The data —
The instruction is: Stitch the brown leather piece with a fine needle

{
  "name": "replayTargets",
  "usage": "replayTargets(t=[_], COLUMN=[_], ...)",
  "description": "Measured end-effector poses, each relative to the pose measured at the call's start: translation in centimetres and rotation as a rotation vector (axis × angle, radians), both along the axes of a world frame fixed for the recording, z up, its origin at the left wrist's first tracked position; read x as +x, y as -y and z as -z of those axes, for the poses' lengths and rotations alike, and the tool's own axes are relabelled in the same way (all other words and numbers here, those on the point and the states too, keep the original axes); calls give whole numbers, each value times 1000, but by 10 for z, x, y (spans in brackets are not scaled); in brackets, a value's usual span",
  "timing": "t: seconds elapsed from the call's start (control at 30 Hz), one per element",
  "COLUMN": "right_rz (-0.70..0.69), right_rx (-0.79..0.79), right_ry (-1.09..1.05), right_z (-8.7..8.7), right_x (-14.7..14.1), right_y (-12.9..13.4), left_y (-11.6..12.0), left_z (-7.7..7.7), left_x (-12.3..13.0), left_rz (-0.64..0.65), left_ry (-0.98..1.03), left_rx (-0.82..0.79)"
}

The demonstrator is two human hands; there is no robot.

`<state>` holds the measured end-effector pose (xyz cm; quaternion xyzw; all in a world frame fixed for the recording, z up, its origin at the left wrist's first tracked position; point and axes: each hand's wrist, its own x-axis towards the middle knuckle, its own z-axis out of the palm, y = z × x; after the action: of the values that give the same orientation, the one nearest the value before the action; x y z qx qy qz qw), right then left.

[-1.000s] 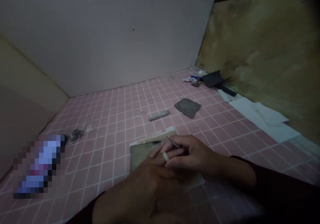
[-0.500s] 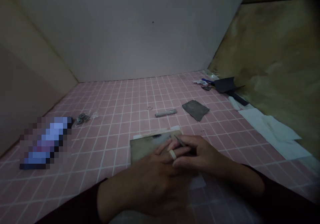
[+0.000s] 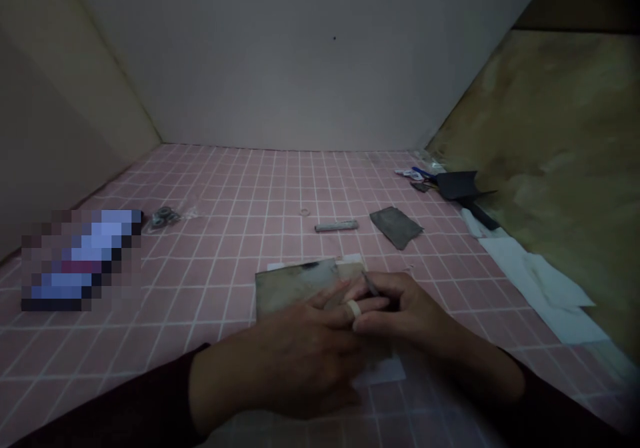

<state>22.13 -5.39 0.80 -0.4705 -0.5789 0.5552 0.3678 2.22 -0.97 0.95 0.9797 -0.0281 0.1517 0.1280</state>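
Grey sheet (image 3: 287, 289) is shifting left on near-mid tabletop (image 3: 210, 235), baring beige pad (image 3: 355, 269), w/ L hand (image 3: 315, 351) lying over (grip unclear), R hand (image 3: 417, 311) pinching thin dark pc (image 3: 371, 285), so handwork's prob. ongoing.

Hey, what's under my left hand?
A greyish sheet shows beneath your left hand, with white paper peeking out past it; whatever lies directly below the palm is hidden.
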Motion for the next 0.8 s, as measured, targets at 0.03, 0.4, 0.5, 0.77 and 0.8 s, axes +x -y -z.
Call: replayTargets(t=[0.03, 0.4, 0.5, 0.77, 0.8], right_rz=[6, 39, 41, 64, 57], right_rx=[-3, 41, 45, 22, 22], right_ry=[18, 57, 67, 55, 57], right_z=[1, 2, 2, 0, 0], right_x=[-1, -8, -8, -10, -10], right_y=[0, 4, 4, 3, 3], left_y=[0, 2, 2, 3, 3], left_z=[2, 5, 4, 4, 4], left_x=[0, 1, 0, 1, 1], left_rz=[8, 11, 7, -2, 1], left_ry=[-6, -4, -1, 1, -7], left_rx=[-5, -52, -59, -23, -23])
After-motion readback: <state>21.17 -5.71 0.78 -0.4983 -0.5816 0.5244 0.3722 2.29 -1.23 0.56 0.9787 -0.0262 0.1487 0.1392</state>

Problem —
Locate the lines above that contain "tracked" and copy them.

Answer space —
  "description": "Measured end-effector poses, each relative to the pose measured at the call's start: translation in centimetres and rotation as a rotation vector (axis × angle, radians), both along the axes of a world frame fixed for the recording, z up, its origin at the left wrist's first tracked position; read x as +x, y as -y and z as -z of those axes, for the poses' lengths and rotations alike, and the tool's own axes are relabelled in the same way (all other words and numbers here, those on the point and the states too, keep the original axes); calls give whole numbers, each value times 1000, but by 10 for z, x, y (spans in brackets are not scaled); in brackets, a value's usual span",
`<state>` holds the measured end-effector pose (xyz cm; quaternion xyzw; all in a world frame fixed for the recording, z up, its origin at the left wrist's first tracked position; point and axes: each hand's wrist, its own x-axis towards the middle knuckle, its own z-axis out of the palm, y = z × x; after the action: of the values that give the same orientation, the one nearest the value before the action; x y z qx qy qz qw), right then left.

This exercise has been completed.